→ Task details: If pictures are present, leave them out, and copy the data word for word.
⁂
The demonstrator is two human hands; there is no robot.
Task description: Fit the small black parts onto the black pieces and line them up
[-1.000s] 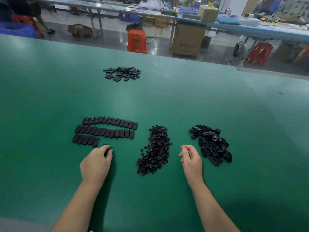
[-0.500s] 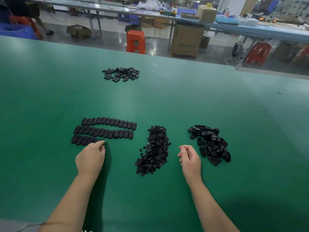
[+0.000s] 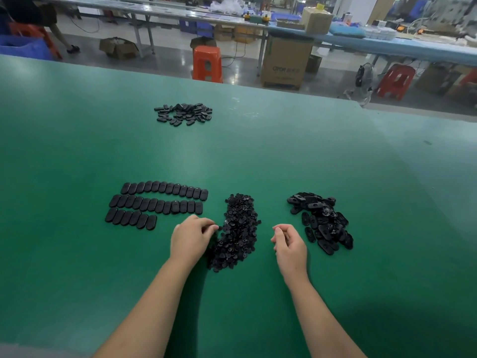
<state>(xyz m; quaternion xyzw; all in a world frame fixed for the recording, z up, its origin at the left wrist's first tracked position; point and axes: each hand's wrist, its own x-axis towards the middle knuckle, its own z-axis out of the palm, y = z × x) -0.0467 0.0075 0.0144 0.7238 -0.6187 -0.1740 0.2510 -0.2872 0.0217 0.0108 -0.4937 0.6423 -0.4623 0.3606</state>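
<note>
The left hand (image 3: 192, 237) is reaching its curled fingertips into the near left edge of the heap of small black parts (image 3: 238, 229); whether it is pinching one cannot be told. The right hand (image 3: 289, 241) is hovering loosely curled, holding nothing visible, between that heap and the pile of oval black pieces (image 3: 322, 222). Three rows of lined-up pieces (image 3: 157, 204) are lying left on the green table (image 3: 258, 151), with another small pile (image 3: 184, 114) sitting farther back.

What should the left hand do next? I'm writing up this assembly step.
Probably pinch one small part: the left hand has its fingertips at the edge of the pile of small parts, while the right hand waits beside it, loosely curled.
</note>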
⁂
→ Response to the exercise:
The demonstrator is two human hands; there is no robot.
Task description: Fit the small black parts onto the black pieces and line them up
[-1.000s] 
[-0.500s] 
[+0.000s] 
<state>(xyz m; quaternion xyzw; all in a world frame fixed for the recording, z up, its origin at the left wrist's first tracked position; point and axes: each hand's wrist, its own x-axis towards the middle knuckle, its own z-axis out of the palm, y = z × x) -0.0467 0.0075 0.0144 0.7238 -0.6187 -0.1740 0.2510 -0.2872 0.0217 0.0108 -0.4937 0.6423 -0.4623 0.3606</state>
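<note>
The left hand (image 3: 192, 237) is reaching its curled fingertips into the near left edge of the heap of small black parts (image 3: 238, 229); whether it is pinching one cannot be told. The right hand (image 3: 289, 241) is hovering loosely curled, holding nothing visible, between that heap and the pile of oval black pieces (image 3: 322, 222). Three rows of lined-up pieces (image 3: 157, 204) are lying left on the green table (image 3: 258, 151), with another small pile (image 3: 184, 114) sitting farther back.

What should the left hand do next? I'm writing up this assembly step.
Probably pinch one small part: the left hand has its fingertips at the edge of the pile of small parts, while the right hand waits beside it, loosely curled.
</note>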

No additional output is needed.